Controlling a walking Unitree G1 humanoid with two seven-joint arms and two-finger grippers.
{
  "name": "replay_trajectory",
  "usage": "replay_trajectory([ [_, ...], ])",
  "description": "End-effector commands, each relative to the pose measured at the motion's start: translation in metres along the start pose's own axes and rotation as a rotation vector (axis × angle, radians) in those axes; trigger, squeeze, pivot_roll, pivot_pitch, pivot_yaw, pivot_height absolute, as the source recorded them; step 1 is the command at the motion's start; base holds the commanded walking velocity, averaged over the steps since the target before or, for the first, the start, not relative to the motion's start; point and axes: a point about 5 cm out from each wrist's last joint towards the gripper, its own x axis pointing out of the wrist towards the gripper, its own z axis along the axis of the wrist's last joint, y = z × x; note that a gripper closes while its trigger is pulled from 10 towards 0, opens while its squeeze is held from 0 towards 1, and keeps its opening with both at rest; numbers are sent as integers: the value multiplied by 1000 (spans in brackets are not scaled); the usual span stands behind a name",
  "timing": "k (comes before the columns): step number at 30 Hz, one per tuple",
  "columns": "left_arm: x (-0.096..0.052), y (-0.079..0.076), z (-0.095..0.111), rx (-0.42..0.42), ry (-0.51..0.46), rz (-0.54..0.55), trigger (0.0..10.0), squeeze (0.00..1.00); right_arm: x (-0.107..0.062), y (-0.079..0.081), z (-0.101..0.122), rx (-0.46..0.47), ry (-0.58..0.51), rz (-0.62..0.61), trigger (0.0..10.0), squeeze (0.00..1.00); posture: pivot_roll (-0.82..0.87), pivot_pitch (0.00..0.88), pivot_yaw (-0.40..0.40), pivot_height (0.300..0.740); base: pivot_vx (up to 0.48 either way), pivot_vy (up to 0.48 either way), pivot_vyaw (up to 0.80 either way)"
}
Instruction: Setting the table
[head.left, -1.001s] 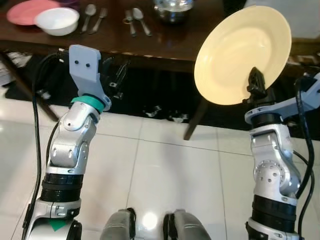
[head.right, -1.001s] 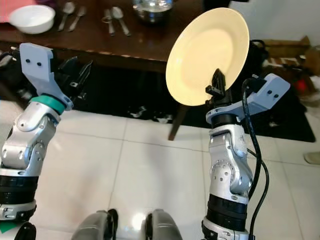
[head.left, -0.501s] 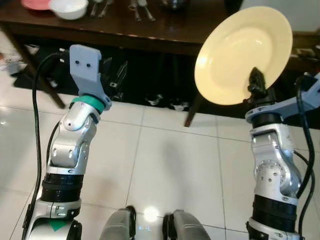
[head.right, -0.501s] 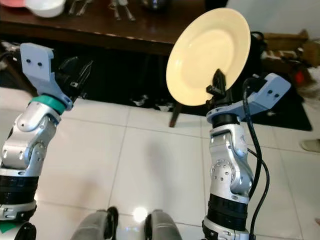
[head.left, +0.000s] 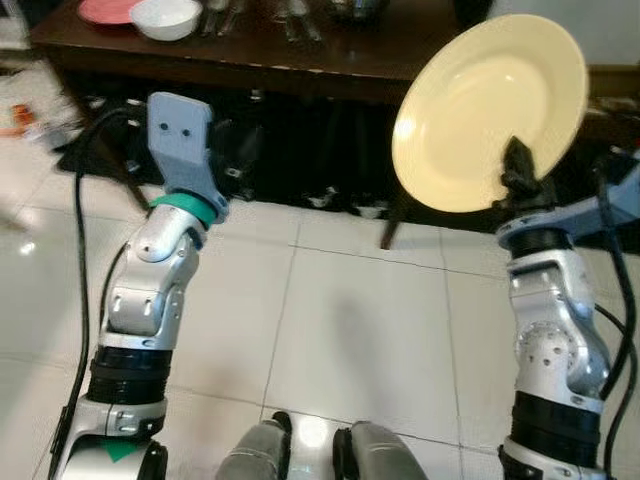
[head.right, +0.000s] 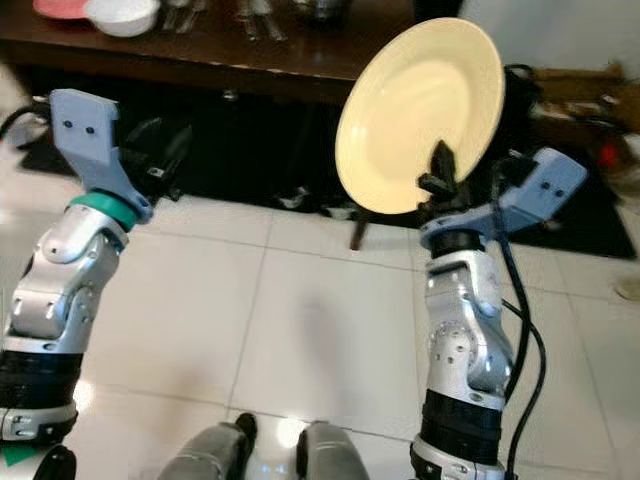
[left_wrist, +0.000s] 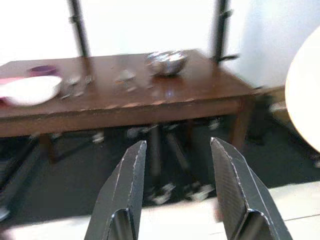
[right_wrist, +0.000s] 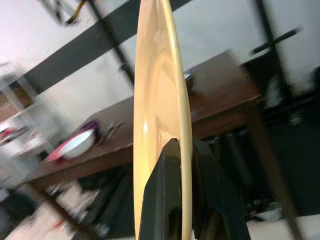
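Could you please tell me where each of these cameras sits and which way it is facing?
Eye views: on the head, looking down at silver arms, knees, white tiled floor and dark wooden table.
Left wrist view: along the open left hand toward the table.
Right wrist view: along the right hand clamped on the round pale yellow plate, seen edge-on.
Shared: table, white bowl, plate.

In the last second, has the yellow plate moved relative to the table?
Yes. The yellow plate in the right gripper is now farther from the dark wooden table, which has slid toward the picture's top.
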Motion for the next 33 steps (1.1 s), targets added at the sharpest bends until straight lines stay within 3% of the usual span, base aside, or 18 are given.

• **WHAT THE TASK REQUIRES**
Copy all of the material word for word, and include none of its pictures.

• **EXERCISE RESPONSE**
Controlling a walking Unitree G1 humanoid with two seven-joint arms and two-finger grippers.
{
  "name": "replay_trajectory",
  "usage": "replay_trajectory([ [_, ...], ])",
  "description": "End-effector commands, each relative to the pose measured at the motion's start: translation in metres along the start pose's own axes and rotation as a rotation vector (axis × angle, radians) in those axes; trigger, squeeze, pivot_roll, pivot_pitch, pivot_yaw, pivot_height absolute, as the source recorded them; step 1 is the command at the motion's start; base holds the commanded walking velocity, averaged over the steps since the target before or, for the first, the start, not relative to the motion's start; point and axes: a point about 5 cm out from each wrist's last joint towards the gripper, its own x axis pointing out of the wrist towards the gripper, its own z axis along the axis of the wrist's last joint, y = z × x; note that a gripper closes while its trigger is pulled from 10 towards 0, opens while its squeeze is held from 0 towards 1, and keeps its opening with both at rest; numbers are sent as integers: the value multiplied by 1000 (spans in brackets are not scaled); the usual span stands behind a name",
  "timing": "k (comes before the columns): step number at 30 Hz, one per tuple",
  "columns": "left_arm: x (-0.096..0.052), y (-0.079..0.076), z (-0.095..0.111), rx (-0.42..0.42), ry (-0.51..0.46), rz (-0.54..0.55), trigger (0.0..10.0), squeeze (0.00..1.00); right_arm: x (-0.107..0.062), y (-0.079..0.081), z (-0.101..0.122), rx (-0.46..0.47), ry (-0.58..0.51), rz (-0.62..0.61), trigger (0.0..10.0), squeeze (0.00..1.00); posture: pivot_roll (-0.82..0.87), pivot_pitch (0.00..0.88), pivot_yaw (-0.40..0.40), pivot_height (0.300..0.740); base: pivot_vx (up to 0.48 either way), pivot_vy (up to 0.48 either way), pivot_vyaw (up to 0.80 either way)"
}
Instruction: Setting the table
[head.left, -1.001s] 
[head.right, -1.001s] 
[head.left, -0.501s] 
[head.right, -0.501s] 
[head.left, +0.000s] 
[head.right, +0.000s] 
[left_wrist, +0.000s] 
[right_wrist, +0.000s] 
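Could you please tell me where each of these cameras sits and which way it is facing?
Eye views: on the head, looking down at silver arms, knees, white tiled floor and dark wooden table.
Left wrist view: along the open left hand toward the table.
Right wrist view: along the right hand clamped on the round pale yellow plate, seen edge-on.
Shared: table, white bowl, plate.

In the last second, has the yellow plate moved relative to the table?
Yes. The yellow plate in the right gripper is now farther from the dark wooden table, which has slid toward the picture's top.
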Motion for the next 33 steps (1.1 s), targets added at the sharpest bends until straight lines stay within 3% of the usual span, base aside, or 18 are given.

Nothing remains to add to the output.